Pictures in the data must not be copied, but everything else should be output exactly.

******

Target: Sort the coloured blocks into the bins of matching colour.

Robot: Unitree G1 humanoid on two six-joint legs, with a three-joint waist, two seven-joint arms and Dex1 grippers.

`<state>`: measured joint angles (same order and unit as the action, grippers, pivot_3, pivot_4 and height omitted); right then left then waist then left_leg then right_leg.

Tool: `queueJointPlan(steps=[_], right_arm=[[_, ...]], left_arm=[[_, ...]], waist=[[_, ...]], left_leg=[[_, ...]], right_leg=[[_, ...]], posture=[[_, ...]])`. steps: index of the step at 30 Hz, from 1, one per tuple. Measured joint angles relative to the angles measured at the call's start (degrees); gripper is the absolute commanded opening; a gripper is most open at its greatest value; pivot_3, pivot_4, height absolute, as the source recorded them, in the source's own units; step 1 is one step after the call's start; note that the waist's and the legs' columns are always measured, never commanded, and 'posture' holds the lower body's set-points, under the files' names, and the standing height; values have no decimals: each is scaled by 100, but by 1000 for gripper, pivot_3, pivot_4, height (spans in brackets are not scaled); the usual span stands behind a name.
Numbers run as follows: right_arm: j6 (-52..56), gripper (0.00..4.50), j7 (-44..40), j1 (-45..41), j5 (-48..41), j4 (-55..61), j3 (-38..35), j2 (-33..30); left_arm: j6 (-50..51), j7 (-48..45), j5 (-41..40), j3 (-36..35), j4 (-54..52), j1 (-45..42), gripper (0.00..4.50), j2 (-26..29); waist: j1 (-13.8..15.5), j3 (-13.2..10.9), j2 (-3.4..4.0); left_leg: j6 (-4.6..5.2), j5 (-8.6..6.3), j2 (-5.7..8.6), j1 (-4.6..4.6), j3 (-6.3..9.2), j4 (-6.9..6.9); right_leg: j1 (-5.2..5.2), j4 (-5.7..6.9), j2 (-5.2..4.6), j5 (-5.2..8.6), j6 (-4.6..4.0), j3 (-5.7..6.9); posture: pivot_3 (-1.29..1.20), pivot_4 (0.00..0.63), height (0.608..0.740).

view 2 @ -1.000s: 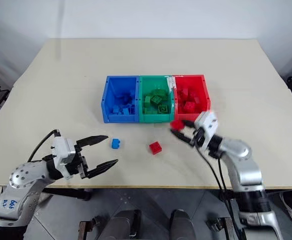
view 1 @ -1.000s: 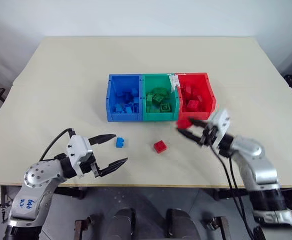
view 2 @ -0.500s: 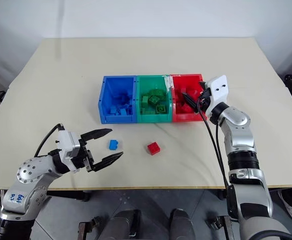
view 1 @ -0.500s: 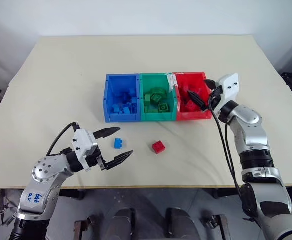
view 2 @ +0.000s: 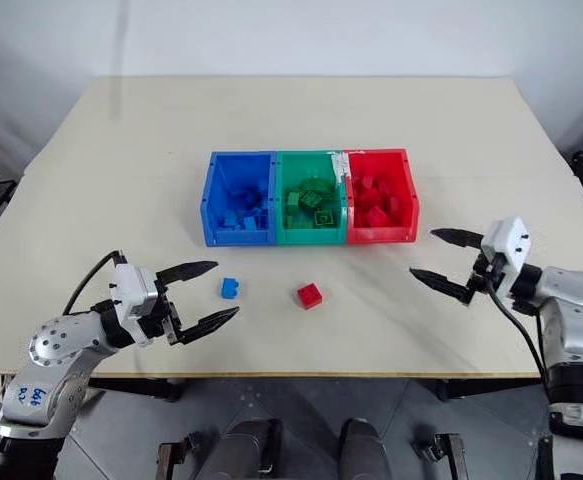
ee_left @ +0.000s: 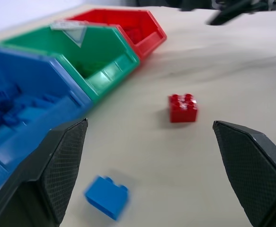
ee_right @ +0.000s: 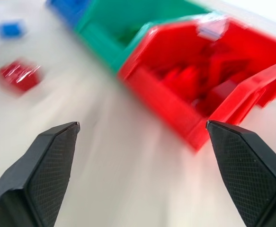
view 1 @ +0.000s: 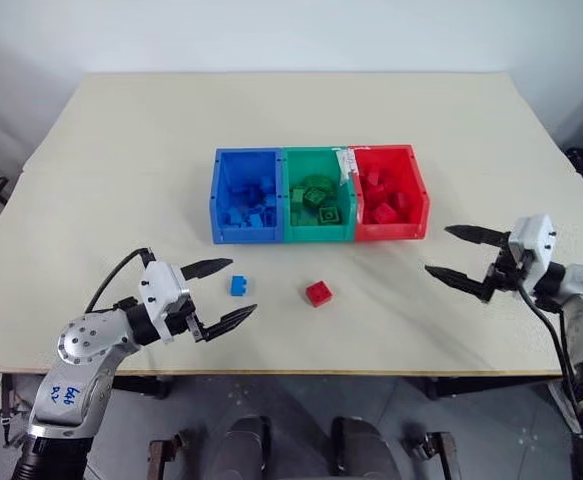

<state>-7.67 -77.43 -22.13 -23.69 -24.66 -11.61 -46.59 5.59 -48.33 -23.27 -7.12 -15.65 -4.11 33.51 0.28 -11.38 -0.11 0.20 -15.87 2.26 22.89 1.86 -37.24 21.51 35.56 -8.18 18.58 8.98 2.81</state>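
Note:
Three joined bins stand mid-table: blue bin [view 1: 247, 196], green bin [view 1: 319, 194], red bin [view 1: 390, 192], each holding several blocks of its own colour. A small blue block [view 1: 238, 285] and a red block [view 1: 319, 293] lie loose on the table in front of the bins. My left gripper [view 1: 219, 293] is open, just left of the blue block, empty. My right gripper [view 1: 458, 256] is open and empty, to the right of the red bin and nearer the front. The left wrist view has the blue block [ee_left: 106, 196] and red block [ee_left: 182, 108] between the fingers.
White tape [view 1: 348, 162] marks the divider between green and red bins. The table's front edge [view 1: 371, 368] runs just below both grippers. Open tabletop [view 1: 271, 110] lies behind and beside the bins.
My right gripper held a red block one second ago, opened over the red bin, then swung right and back toward the front, empty. The left gripper barely moved.

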Motion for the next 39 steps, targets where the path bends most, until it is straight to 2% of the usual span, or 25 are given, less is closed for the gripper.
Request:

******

*RESPONSE TO THE EXERCISE:*
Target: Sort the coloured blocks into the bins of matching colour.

Robot: Unitree G1 humanoid on two six-joint legs, with a three-joint waist, two seven-joint arms and Dex1 grippers.

`<state>`: measured joint angles (same order and unit as the action, grippers, pivot_3, pivot_4 and height omitted); right then left then waist then left_leg then right_leg.

Tool: `queueJointPlan(steps=[_], right_arm=[[_, ...]], left_arm=[[_, ...]], waist=[[_, ...]], left_leg=[[_, ...]], right_leg=[[_, ...]], posture=[[_, ...]])`. steps: index of the step at 30 Hz, from 1, one per tuple. Measured joint angles relative to the angles measured at the call's start (degrees); gripper is the absolute commanded opening; a gripper is most open at its greatest value; pivot_3, pivot_4, height absolute, as the source recorded them, in the source's own units; step 1 is one step after the call's start; note that the waist's and the legs' columns are always measured, never commanded, and 'posture' holds the lower body's set-points, under the files' names, and the standing height; values have no decimals: each is scaled by 100, but by 1000 for gripper, pivot_3, pivot_4, height (spans in brackets are not scaled); the usual span stands behind a name.
Numbers run as follows: right_arm: j6 (-52..56), gripper (0.00..4.50), j7 (-44..40), j1 (-45..41), j5 (-48..41), j4 (-55..61), j3 (-38..35), j2 (-33..30); left_arm: j6 (-50..51), j7 (-48..45), j5 (-41..40), j3 (-36..35), j4 (-54..52), j1 (-45..42), gripper (0.00..4.50), j2 (-26..29); waist: j1 (-13.8..15.5), j3 (-13.2..10.9), j2 (-3.4..4.0); left_leg: j6 (-4.6..5.2), j5 (-8.6..6.3), j2 (-5.7..8.6), j1 (-4.6..4.6), j3 (-6.3..9.2), j4 (-6.9..6.9); right_leg: j1 (-5.2..5.2), j4 (-5.7..6.9), j2 (-5.2..4.6), j5 (-5.2..8.6), j6 (-4.6..4.0), j3 (-5.7..6.9); posture: pivot_3 (-1.29..1.20), pivot_4 (0.00..0.63), height (0.608..0.740).

view 2 @ -1.000s: 
view 1 @ -1.000s: 
view 2 @ -0.500s: 
view 1 @ -0.500s: 
view 2 @ +0.000s: 
ee_left @ +0.000s: 
ee_right @ +0.000s: 
view 1 @ +0.000s: 

<state>-7.67 -77.43 -22.13 -23.69 -24.66 -11.61 -46.59 5.59 -48.33 -23.27 -7.12 -15.65 -4.11 33.51 0.28 -11.38 -0.11 0.20 -15.87 2.26 22.89 1.86 -37.24 21.51 35.56 -8.18 18.58 8.98 2.81</state>
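Note:
Three joined bins stand mid-table: blue bin [view 1: 247, 196], green bin [view 1: 319, 194], red bin [view 1: 390, 192], each holding several blocks of its own colour. A small blue block [view 1: 238, 285] and a red block [view 1: 319, 293] lie loose on the table in front of the bins. My left gripper [view 1: 219, 293] is open, just left of the blue block, empty. My right gripper [view 1: 458, 256] is open and empty, to the right of the red bin and nearer the front. The left wrist view has the blue block [ee_left: 106, 196] and red block [ee_left: 182, 108] between the fingers.
White tape [view 1: 348, 162] marks the divider between green and red bins. The table's front edge [view 1: 371, 368] runs just below both grippers. Open tabletop [view 1: 271, 110] lies behind and beside the bins.
My right gripper held a red block one second ago, opened over the red bin, then swung right and back toward the front, empty. The left gripper barely moved.
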
Motion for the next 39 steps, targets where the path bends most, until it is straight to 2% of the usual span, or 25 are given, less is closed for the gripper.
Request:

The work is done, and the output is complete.